Activity:
Write out the listing below without alteration, omitting its pictures.

Information supplied:

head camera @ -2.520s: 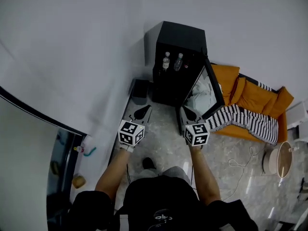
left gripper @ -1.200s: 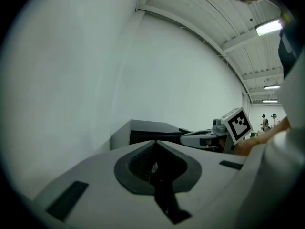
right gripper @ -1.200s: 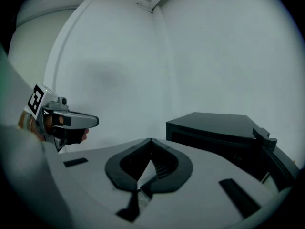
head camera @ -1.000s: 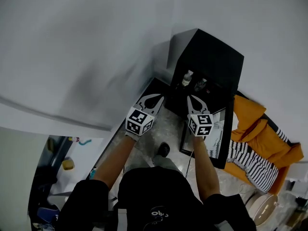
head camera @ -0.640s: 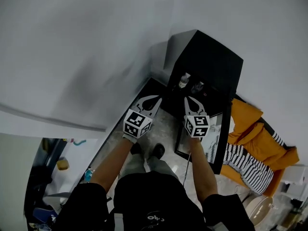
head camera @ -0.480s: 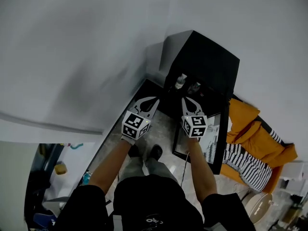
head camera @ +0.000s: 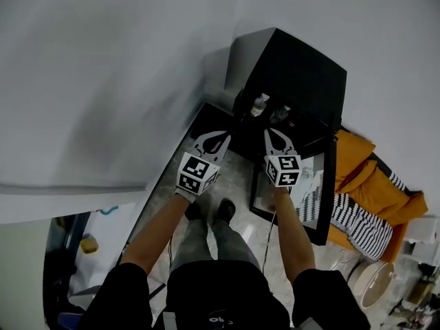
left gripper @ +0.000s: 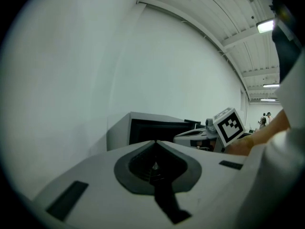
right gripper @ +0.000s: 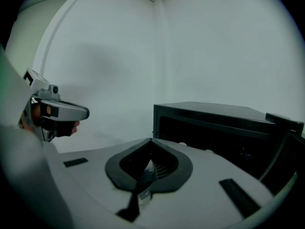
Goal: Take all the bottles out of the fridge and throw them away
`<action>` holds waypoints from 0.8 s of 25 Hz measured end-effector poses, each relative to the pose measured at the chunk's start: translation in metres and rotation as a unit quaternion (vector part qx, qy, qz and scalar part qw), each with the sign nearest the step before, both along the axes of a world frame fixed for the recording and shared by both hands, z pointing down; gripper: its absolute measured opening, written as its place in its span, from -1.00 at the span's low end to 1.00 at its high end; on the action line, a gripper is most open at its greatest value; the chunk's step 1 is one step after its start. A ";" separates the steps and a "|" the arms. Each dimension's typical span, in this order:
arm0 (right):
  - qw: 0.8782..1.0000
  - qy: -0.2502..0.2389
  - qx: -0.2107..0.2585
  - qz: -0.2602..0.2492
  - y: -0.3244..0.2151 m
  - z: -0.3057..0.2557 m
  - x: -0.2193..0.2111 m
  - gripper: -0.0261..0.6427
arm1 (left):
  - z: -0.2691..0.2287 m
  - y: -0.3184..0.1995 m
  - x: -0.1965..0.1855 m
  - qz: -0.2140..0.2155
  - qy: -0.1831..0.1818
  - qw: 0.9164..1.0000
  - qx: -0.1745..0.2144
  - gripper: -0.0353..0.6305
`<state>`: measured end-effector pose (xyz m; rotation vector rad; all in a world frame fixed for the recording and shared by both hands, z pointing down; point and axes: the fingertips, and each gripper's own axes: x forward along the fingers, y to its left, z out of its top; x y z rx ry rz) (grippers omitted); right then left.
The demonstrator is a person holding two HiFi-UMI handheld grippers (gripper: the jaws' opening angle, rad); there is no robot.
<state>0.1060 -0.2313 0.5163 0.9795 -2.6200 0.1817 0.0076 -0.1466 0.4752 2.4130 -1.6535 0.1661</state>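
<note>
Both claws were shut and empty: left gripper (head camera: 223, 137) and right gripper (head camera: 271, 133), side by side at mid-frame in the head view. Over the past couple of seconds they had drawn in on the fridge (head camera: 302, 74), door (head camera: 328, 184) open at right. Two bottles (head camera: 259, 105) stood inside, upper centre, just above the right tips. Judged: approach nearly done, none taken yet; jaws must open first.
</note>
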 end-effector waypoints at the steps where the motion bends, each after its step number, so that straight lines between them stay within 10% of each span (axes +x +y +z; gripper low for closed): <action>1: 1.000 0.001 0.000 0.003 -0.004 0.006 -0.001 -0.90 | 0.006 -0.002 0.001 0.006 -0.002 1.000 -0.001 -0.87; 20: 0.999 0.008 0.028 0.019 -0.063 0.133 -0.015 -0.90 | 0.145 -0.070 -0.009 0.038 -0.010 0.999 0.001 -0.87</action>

Solution to this exercise:
head camera @ -2.520s: 
left gripper @ -1.200s: 
right gripper @ -1.200s: 
head camera @ -1.000s: 
head camera @ -0.640s: 
head camera @ -0.480s: 
head camera @ +0.000s: 
left gripper @ +0.000s: 
right gripper @ +0.000s: 
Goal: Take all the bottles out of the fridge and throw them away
`<action>` holds waypoints from 0.8 s of 25 Hz measured end-effector poses, each relative to the pose measured at the chunk's start: translation in metres and rotation as a unit quaternion (vector part qx, qy, qz and scalar part qw), each with the sign nearest the step before, both along the axes of a world frame fixed for the recording and shared by both hands, z pointing down; gripper: its absolute measured opening, written as its place in its span, from -1.00 at the span's low end to 1.00 at its high end; on the action line, a gripper is most open at its greatest value; the chunk's step 1 is one step after its start. A ";" separates the steps and a "|" the arms. Each dimension's typical span, in this order:
arm0 (right):
  - qw: 0.8782..1.0000
  - qy: -0.2502..0.2389
  - qx: -0.2107..0.2585
  - qz: -0.2602..0.2492
  - y: -0.3244..0.2151 m
  - z: -0.3057..0.2557 m
  - x: -0.2193..0.2111 m
  - gripper: -0.0261..0.6427
arm1 (left):
  - z: -0.2691..0.2287 m
  - y: -0.3184..0.1995 m
  - x: -0.1965..0.1855 m
  - qz: -0.2140..0.2155
  - qy: -0.1831..0.1818
  - qw: 0.9164..1.0000
  - qx: -0.1745..0.2144
  - gripper: -0.0353..0.6305
`<state>`: measured end-effector pose (xyz m; rotation vector rad; all in a world frame fixed for the recording and shared by both hands, z pointing down; point and axes: the fingertips, and each gripper's own axes: x forward along the fingers, y to its left, z out of its top; x y z rx ry rz) (grippers omitted); right then left.
The demonstrator is a person holding two HiFi-UMI handheld grippers (gripper: the jaws' opening angle, rad); there is no robot.
<state>0.1060 -0.2313 0.5163 0.9795 -2.6200 0.1817 0.0076 -0.1466 0.4752 2.4130 -1.6535 0.1661</state>
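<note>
Both claws were shut and empty: left gripper (head camera: 223, 137) and right gripper (head camera: 271, 133), side by side at mid-frame in the head view. Over the past couple of seconds they had drawn in on the fridge (head camera: 302, 74), door (head camera: 328, 184) open at right. Two bottles (head camera: 259, 105) stood inside, upper centre, just above the right tips. Judged: approach nearly done, none taken yet; jaws must open first.
</note>
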 end-effector waypoints at the steps where the motion bends, each after its step number, so that straight lines between them stay within 10% of each span (axes +x +y +z; gripper low for closed): <action>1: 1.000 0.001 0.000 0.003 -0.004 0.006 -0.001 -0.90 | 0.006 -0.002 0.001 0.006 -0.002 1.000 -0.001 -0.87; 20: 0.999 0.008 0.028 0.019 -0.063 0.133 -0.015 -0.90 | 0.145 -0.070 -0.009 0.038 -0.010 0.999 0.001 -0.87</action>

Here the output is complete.